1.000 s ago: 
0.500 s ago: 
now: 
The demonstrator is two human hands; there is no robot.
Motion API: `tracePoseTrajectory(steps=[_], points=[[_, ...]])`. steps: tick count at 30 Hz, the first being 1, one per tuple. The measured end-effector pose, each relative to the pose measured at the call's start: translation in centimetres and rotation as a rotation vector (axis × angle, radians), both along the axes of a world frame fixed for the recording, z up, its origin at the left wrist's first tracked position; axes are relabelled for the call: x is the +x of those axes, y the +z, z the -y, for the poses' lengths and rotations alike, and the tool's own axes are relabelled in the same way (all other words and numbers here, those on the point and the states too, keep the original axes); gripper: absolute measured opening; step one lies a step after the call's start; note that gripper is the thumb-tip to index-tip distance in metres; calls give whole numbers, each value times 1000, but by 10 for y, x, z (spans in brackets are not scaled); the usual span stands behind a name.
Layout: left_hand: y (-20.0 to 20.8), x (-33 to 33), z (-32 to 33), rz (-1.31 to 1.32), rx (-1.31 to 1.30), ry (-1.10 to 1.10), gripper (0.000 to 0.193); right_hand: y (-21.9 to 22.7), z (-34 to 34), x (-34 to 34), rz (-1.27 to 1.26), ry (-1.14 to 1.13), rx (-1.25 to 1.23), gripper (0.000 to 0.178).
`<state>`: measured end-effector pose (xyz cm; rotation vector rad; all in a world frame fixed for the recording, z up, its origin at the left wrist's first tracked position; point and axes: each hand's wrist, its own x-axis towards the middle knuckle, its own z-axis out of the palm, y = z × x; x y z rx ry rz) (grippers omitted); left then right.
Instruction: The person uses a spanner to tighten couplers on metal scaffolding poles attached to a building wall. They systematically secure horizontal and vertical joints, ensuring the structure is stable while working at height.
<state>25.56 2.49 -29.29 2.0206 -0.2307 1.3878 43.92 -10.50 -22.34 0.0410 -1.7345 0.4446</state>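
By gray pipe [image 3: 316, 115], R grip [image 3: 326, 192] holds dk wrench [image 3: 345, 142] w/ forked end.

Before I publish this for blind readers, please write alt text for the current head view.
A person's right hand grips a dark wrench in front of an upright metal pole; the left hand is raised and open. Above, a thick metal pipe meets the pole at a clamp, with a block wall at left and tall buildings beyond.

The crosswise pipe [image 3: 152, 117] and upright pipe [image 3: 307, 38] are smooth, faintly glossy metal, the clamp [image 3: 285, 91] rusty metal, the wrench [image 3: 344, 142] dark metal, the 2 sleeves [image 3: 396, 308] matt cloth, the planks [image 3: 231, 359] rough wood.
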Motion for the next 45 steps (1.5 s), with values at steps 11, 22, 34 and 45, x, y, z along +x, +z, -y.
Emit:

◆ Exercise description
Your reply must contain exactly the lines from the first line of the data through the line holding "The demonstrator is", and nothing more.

◆ Task response
1.000 s ago: 
0.500 s ago: 
now: 
The demonstrator is two human hands; there is no robot.

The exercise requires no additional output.